2003 Sep 06 Ls 255.2°
De -18.4°
Ds -23.9°
RA 22:29
Dec -16.3°
A.Dia 24.7"
(SPC width ~17° ±1°). Watch out for major dust storms, first peak period for storms. Novus Mons reduced to a few bright patches and soon disappears. Hellas bright spots? Numerous bright patches. Windy season on Mars begins, dust clouds present?
2003 Sep 29 Ls 270°
De -19.5°
Ds -24.8°
RA 22:16
Dec -15.8°
A.Dia 21.1"
Southern Summer Solstice. SPC Width ~17° ±1°. Dust clouds in south? Atmosphere clearing of blue clouds? Decreased number of White clouds? White clouds rare. W-clouds present? White areas in deserts? Dust clouds in south? Watch for planetary system clouds bands. NPH extends 50°N?
2003 Oct 04 Ls 272.9°
De -19.9°
Ds -24.7 °
RA 22:16
Dec -15.3°
A.Dia 20.1"
Just past Southern Summer Solstice. W-clouds present? NPH extends 50°N? Decreased number of White clouds. Atmosphere clearing of blue clouds? White areas in deserts? Dust clouds in south?
2003 Nov 22 Ls 302.9°
De -24.9°
Ds -20.6 °
RA 23:12
Dec -06.4°
A.Dia 12"
Orographics over the Tharsis volcanoes -- W-clouds present? SPC very small. Photography still possible. White areas? Look for orographics clouds (blue or violet filter). CCD and film imaging still possible. (SPC width ~13° ±0.5°)
2003 Dec 12 Ls 314.6°
De -25.7°
Ds -17.4°
RA 23:51
Dec -01.5°
A.Dia 10"
Quality CCD images still possible. Low-resolution photography still possible.
2003 Dec 13 Ls 315.2°
De -25.7°
Ds -17.2°
RA 23:53
Dec -01.2°
A.Dia 9.9"
Watch out for major dust storms, second peak period for storms.

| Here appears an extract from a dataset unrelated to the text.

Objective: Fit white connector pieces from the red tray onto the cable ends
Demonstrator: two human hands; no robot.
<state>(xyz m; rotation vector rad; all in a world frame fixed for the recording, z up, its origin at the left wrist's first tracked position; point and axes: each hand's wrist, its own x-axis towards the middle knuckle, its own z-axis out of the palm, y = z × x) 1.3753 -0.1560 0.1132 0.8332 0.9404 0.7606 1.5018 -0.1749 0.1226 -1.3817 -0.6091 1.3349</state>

Is SPC remnant visible in mid-summer? Edom bright

2004 Jan 07 Ls 329.3°
De -24.8°
Ds -12.4°
RA 00:46
Dec 5.3°
A.Dia 8"
Hellas Ice-fog activity? NPC large hood present. W-Cloud?
2004 Feb 18 Ls 351.6°
De -18.6°
Ds -3.5°
RA 02:26
Dec 15.4°
A.Dia 6"
Apparition wanes for most observers. Begin low-resolution CCD imaging still possible. Views of surface details not well defined. Large NPC hood present? Views of surface details still well defined. Some photography now possible. Discrete (white) clouds and white areas should be seen.

NPC large hood (NPH) present. Syrtis Major begins to expand to its east.